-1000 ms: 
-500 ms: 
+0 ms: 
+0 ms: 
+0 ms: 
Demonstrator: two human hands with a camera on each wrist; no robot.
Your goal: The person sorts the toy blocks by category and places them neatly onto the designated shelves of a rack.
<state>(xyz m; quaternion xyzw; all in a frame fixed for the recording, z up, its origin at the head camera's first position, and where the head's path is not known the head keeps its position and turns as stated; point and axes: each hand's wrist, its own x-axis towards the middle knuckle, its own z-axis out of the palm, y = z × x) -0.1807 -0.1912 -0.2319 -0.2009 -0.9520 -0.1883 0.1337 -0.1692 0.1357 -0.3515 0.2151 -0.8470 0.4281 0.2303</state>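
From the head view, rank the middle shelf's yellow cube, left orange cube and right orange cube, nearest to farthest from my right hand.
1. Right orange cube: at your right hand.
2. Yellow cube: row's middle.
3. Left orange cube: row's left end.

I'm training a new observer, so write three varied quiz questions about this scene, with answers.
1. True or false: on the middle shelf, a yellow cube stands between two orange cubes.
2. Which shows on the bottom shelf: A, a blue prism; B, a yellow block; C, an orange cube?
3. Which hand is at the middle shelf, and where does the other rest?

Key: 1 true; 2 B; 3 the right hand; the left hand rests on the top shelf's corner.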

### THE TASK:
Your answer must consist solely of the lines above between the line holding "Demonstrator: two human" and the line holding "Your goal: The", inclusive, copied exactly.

### RESULT FOR THIS EXERCISE:
Demonstrator: two human hands with a camera on each wrist; no robot.
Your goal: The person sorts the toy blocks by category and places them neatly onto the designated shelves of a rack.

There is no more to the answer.